## TASK REQUIREMENTS
For the records below, print the lines from the line with "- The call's" through the line with "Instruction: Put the" exactly as written; include both end lines and exclude the rest.

## THE DATA
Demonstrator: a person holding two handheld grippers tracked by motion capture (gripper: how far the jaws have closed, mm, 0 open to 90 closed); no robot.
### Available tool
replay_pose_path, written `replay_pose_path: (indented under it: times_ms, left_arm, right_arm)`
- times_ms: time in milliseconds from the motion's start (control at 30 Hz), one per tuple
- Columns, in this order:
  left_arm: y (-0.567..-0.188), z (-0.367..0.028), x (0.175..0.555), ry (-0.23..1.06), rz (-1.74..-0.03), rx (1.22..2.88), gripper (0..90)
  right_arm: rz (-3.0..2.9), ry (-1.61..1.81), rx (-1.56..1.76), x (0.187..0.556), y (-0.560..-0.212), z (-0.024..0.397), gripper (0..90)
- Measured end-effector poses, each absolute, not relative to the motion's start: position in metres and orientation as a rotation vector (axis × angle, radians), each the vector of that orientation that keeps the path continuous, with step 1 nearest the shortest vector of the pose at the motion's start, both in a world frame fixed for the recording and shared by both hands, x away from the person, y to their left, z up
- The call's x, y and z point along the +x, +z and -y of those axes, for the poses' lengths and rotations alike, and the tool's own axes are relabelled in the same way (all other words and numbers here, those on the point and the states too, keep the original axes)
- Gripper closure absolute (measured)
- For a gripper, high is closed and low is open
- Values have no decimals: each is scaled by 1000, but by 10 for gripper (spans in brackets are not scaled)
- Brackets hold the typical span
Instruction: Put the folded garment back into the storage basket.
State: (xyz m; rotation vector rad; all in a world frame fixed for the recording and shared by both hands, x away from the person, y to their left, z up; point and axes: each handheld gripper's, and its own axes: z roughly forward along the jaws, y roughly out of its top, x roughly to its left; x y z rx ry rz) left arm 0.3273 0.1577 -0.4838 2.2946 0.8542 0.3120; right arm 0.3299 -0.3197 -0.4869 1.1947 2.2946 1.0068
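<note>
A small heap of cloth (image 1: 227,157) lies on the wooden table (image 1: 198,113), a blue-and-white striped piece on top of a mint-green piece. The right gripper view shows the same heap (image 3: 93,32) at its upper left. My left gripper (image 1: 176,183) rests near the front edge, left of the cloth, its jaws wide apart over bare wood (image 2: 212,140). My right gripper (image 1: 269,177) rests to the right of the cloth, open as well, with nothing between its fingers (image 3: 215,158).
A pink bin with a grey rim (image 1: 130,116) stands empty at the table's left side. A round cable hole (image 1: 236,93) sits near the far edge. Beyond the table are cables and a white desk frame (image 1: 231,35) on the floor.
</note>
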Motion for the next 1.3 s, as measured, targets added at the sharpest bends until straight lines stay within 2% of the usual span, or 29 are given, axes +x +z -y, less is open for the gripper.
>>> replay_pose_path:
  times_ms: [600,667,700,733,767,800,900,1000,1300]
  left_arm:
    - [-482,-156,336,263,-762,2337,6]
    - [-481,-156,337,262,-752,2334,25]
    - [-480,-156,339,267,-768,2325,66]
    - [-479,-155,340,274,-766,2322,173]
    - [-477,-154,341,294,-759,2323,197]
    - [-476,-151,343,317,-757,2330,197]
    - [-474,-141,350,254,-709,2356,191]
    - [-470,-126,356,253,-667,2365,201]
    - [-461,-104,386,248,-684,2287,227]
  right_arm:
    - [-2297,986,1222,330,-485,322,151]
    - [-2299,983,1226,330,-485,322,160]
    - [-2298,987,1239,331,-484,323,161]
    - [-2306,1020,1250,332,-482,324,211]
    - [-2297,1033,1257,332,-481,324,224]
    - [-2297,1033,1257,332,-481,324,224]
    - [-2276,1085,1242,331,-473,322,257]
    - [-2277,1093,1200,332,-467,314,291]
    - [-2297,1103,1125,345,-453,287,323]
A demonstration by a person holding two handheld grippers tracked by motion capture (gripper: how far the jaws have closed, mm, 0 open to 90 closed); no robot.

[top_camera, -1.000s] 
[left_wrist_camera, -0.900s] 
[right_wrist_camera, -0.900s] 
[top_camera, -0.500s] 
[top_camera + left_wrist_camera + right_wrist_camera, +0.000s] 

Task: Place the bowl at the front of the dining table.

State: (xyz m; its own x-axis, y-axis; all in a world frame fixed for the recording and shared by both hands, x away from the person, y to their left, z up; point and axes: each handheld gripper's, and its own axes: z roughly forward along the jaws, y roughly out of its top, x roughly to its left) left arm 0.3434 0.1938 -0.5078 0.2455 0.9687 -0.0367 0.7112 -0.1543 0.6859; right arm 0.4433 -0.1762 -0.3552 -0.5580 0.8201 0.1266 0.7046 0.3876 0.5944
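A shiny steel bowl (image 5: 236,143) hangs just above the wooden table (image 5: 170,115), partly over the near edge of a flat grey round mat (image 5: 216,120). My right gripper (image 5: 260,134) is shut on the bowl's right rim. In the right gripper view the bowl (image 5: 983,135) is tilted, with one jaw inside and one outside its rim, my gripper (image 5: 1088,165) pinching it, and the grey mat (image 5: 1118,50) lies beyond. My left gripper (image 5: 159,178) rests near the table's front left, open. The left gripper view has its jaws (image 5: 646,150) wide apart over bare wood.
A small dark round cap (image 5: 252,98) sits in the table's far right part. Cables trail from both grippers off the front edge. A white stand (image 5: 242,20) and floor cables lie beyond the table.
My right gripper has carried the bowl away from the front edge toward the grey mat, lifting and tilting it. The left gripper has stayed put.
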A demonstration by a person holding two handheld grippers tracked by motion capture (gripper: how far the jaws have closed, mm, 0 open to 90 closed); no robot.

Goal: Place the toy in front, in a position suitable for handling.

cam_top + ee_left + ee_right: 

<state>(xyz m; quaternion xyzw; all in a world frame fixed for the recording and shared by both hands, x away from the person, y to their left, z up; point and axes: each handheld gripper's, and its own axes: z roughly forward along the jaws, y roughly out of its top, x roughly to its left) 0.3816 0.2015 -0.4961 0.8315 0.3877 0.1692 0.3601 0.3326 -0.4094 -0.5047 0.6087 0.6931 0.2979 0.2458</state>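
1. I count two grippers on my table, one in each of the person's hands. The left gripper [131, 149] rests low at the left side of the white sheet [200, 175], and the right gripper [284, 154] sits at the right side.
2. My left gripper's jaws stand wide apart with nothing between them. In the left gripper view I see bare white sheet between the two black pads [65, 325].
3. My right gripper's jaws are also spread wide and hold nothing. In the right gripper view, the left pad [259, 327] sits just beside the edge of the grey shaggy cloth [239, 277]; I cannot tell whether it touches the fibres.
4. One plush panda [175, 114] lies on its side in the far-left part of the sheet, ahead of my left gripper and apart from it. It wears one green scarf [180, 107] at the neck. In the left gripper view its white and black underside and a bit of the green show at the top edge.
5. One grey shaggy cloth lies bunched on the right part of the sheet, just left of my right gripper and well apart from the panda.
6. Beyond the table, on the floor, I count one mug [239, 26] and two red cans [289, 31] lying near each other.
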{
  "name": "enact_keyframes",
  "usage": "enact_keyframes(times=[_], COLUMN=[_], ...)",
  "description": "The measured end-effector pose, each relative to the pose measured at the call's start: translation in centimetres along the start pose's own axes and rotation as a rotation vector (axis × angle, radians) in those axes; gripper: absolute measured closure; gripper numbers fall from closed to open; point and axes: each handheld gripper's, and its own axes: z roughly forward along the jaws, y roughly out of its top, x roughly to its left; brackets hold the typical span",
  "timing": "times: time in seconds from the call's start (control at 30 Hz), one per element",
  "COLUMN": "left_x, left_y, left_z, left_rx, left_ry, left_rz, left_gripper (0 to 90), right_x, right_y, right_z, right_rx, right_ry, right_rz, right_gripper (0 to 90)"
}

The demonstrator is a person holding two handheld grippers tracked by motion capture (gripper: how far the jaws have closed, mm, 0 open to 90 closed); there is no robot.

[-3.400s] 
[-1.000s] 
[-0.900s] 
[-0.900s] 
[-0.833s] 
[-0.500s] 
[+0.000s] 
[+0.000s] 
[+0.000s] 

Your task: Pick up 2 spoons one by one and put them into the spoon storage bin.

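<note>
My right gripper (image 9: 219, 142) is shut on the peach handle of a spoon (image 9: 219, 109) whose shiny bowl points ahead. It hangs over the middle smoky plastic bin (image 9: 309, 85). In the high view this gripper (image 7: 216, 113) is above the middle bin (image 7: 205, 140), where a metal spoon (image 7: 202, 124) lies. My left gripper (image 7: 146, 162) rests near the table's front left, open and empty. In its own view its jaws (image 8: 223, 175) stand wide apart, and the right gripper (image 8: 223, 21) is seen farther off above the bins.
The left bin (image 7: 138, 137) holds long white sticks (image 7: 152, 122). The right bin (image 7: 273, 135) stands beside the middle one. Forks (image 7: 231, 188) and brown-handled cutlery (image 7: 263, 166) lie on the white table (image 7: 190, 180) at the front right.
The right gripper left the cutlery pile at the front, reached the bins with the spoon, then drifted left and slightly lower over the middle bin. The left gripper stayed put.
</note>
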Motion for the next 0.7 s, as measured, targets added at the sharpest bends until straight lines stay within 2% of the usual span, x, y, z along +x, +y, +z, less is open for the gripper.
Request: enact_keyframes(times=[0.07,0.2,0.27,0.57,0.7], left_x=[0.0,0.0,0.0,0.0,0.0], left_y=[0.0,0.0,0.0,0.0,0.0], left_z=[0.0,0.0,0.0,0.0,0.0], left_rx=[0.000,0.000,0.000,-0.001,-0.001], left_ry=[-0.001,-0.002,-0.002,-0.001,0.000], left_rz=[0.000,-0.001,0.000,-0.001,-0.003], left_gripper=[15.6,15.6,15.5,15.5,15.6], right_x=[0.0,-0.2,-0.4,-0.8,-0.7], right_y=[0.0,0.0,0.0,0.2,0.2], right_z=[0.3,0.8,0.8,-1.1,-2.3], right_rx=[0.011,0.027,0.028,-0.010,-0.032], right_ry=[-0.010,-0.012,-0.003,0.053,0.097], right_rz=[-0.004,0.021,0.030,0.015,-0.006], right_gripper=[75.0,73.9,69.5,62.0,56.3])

## ANSWER SECTION
- The call's x, y and z point along the +x, +z and -y of those axes, for the poses' lengths and rotations alike, and the tool's own axes are relabelled in the same way (all other words and numbers here, those on the point and the states too, keep the original axes)
- Gripper closure absolute (measured)
- For a gripper, high is closed and low is open
- Values have no decimals: each is scaled by 1000, but by 10 for gripper (spans in brackets are not scaled)
- Brackets hold the typical span
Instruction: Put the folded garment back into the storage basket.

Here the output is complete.